No obstante, es evidente que el régimen mismo, por sus dinámicas internas propias, evoluciona o trata de evolucionar desde una autocracia “popular” de izquierdas hacia una autocracia militar de derechas, al menos desde inicios del siglo, y sobre todo tras la salida de Fidel Castro del poder. Si no logra hacerlo de manera consecuente es por dos razones:
1-La existencia todavía de una gerontocracia radicalmente nacionalista que se comprometió con el discurso de izquierdas desde su adolescencia, cuando menos, y que de hecho no creen —acertadamente— que una autocracia, suya, pueda sobrevivir sin la legitimidad del discurso histórico del nacionalismo radical, y sin las declaraciones de comprometimiento con las políticas sociales de la izquierda, y en consecuencia de desestimulo a la inversión,
2-La presión, de quienes en la oposición interna y el exilio piensan es posible el salto inmediato a una democracia independiente tras una sublevación popular, en la dirección de desestimular cualquier reblandecimiento del Embargo y en general de la política de los Estados Unidos hacia Cuba, que pudiera estimular una mayor inversión.
Estos dos factores se retroalimentan entre ellos. El segundo justifica el encastillamiento de la gerontocracia, y los ayuda a convencer a los moderados y de otras generaciones de que no tienen otra opción, si no morir con las botas puestas; mientras la ninguna voluntad de la gerontocracia de aceptar cambios que impliquen compartir el poder lleva a la oposición y al exilio a reafirmarse en su absolutismo de todo, o nada, de rendición incondicional, o candela al jarro… o más bien a la olla de presión.
Sin embargo, es ley de vida el que la gerontocracia morirá en algún momento no muy distante, y el “dogma” democrático, en la interpretación americana del mismo, que ahora domina las mentes de casi todo el mundo en Occidente, y sobre todo en el exilio y la oposición cubanas, al parecer está en proceso de perder su hegemonía incuestionable tanto en los imaginarios del público, como en las interpretaciones académicas. Y cuando mueran por fin Raúl Castro, Machado Ventura, Ramiro Valdés… y cuando muy probablemente pierda su carácter de “verdad revelada” la idea de que la democracia madisoniana es aplicable a cualquier sociedad, en cualquier momento, independientemente de las condiciones materiales o el nivel de desarrollo cultural-cívico, y de que es mágica, o sea, que con solo proclamarla la prosperidad llegará al otro día, las posibilidades de establecer ese régimen ideal para la transición, el que nos permitiría superar los cuellos de botella en nuestro desarrollo, se ampliarán.

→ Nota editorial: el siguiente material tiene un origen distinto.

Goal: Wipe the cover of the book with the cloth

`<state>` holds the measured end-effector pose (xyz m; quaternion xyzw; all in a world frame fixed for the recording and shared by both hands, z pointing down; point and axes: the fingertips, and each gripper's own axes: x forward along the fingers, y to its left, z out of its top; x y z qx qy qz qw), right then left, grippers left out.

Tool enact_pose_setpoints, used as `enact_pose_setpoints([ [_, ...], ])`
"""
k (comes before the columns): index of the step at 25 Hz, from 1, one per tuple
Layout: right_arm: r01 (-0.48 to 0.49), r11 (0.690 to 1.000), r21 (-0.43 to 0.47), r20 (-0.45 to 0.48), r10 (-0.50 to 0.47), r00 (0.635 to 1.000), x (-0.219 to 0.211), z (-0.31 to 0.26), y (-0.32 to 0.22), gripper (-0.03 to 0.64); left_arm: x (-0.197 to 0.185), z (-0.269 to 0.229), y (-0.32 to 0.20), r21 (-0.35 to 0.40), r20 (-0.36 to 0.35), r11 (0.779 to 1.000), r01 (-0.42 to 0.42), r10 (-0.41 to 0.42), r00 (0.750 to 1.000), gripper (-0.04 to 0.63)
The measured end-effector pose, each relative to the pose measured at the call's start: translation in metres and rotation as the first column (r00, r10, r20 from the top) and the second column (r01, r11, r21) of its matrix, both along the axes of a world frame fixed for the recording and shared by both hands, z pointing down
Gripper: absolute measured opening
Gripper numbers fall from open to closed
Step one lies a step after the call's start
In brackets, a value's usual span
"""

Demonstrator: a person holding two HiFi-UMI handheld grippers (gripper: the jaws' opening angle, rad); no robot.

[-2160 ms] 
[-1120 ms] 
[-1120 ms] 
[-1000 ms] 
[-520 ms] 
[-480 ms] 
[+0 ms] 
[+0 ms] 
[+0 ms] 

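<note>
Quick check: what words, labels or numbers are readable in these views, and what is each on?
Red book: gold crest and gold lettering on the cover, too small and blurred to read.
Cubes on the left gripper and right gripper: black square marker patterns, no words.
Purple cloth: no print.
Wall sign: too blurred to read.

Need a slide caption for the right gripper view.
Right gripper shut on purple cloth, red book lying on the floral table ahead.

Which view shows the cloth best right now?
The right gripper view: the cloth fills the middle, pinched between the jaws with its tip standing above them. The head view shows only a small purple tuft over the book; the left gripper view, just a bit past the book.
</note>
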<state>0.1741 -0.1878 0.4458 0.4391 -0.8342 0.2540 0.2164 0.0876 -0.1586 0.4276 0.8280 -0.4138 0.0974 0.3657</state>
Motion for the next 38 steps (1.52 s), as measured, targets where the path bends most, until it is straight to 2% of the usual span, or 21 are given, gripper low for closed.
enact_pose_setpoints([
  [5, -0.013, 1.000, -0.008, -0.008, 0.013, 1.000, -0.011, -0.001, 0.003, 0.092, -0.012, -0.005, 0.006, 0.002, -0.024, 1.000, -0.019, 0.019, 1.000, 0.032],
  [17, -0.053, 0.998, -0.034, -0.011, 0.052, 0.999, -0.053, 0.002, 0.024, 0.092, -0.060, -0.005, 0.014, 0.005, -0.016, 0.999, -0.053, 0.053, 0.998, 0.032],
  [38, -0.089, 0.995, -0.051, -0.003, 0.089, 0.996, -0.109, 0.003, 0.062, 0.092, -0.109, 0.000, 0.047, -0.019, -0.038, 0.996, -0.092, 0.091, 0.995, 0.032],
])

[1] Después del 20 de mayo de 1902 los cubanos hemos vivido en democracia durante la primera administración de Estrada Palma, hasta “la brava” electoral con que pretendió perpetuarse en el poder; entre la asunción presidencial de José Miguel Gómez y la reforma constitucional ilegal de Gerardo Machado, si hacemos la vista gorda ante la brava del general Menocal al final de su primer periodo; entre la asunción presidencial de Fulgencio Batista el 10 de octubre de 1940, y su golpe de estado del 10 de marzo de 1952. Desde entonces brilla por su ausencia.